[Python-Dev] Internationalizing domain names

Martin v. L÷wis martin@v.loewis.de
Sat, 8 Mar 2003 12:43:22 +0100

IETF has recently published a series of RFCs to support non-ASCII
characters in domain names. This is called IDNA, Internationalizing
domain names in applications. It works by applications converting
Unicode domain names into ASCII ones (using an ACE, ASCII compatible
encoding), which are then send to the DNS.

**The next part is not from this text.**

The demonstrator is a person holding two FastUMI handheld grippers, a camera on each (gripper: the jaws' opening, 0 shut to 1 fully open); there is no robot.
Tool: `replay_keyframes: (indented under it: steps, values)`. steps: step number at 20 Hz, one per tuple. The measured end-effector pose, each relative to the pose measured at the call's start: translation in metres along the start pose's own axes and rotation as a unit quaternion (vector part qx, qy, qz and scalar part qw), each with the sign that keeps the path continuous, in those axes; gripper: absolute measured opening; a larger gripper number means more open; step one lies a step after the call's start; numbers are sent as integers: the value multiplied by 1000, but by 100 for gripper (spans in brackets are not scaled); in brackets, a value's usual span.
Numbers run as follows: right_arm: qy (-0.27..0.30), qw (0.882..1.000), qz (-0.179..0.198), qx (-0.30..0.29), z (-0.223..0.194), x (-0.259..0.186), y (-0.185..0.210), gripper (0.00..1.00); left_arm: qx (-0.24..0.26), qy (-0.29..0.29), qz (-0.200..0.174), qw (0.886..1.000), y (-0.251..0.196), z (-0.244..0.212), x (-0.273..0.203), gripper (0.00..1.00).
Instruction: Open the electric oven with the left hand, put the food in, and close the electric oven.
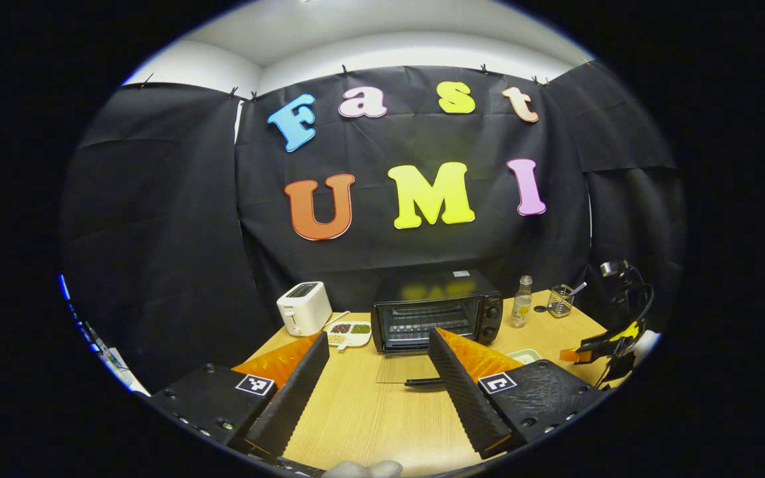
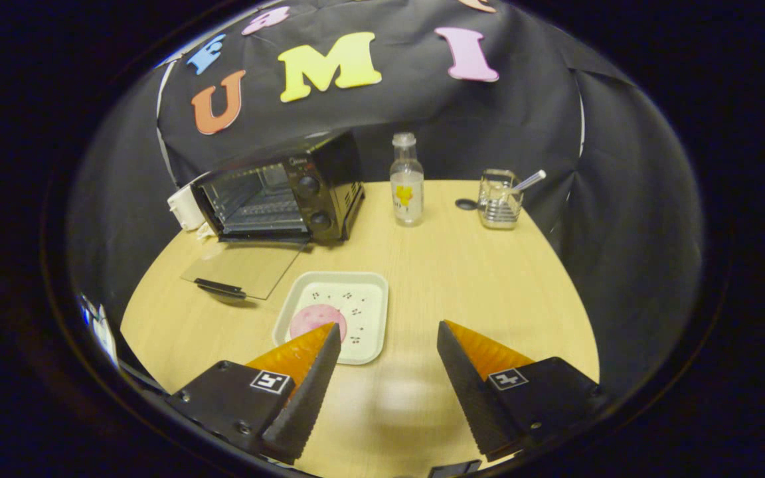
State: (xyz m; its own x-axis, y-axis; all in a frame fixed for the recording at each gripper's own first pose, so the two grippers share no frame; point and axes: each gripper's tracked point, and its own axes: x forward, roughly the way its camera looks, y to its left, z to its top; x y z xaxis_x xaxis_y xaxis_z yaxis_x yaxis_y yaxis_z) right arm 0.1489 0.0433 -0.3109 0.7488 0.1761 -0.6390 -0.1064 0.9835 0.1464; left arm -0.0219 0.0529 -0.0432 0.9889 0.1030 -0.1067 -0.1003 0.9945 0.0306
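Observation:
The black electric oven [image 1: 435,312] [image 2: 276,192] stands at the back of the table, its glass door [image 2: 243,269] folded down flat and the door handle [image 1: 424,382] toward me. A round pink piece of food [image 2: 318,320] lies on a white square plate [image 2: 369,292] in front of the oven. My left gripper [image 1: 379,345] is open, held back from the door handle with nothing between its fingers. Open as well, my right gripper [image 2: 389,332] hovers just right of the plate, its left finger close to the food.
A white toaster [image 1: 303,307] and a small dish of beans [image 1: 349,332] sit left of the oven. A clear bottle [image 2: 406,189] and a wire holder [image 2: 499,199] stand to its right. Black cloth walls surround the round wooden table [image 2: 475,265].

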Motion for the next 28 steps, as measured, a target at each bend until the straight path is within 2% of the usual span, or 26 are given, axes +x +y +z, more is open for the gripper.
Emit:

I have implemented this technology for Python, and would like to see
it included in Python 2.3. It consists of the following pieces:
- Tools/unicode/mkstringprep.py, which generates Lib/stringprep.py
  from the source of RFC 3454,
- Lib/encodings/punycode.py, patch 632643, implementing RFC 3492,
- Lib/encodings/idna.py, implementing both RFC 3493 (nameprep)
  and RFC 3490 (idna)
- modifications to the socket module, to accept Unicode for host
  names, and convert it using IDNA.
- various test cases

Changes to httplib, ftplib, etc are not necessary, as they just pass
the host names through to the socket calls.

I have no changes to the urllib* modules, as the work on IRIs
(internationalized resource identifiers) is still in progress. As the
result, if one puts non-ASCII into just the hostname part of an URL,
urllib will do the right thing; urllib2 will complain about the
non-ASCII characters.

Would anybody like to review these changes?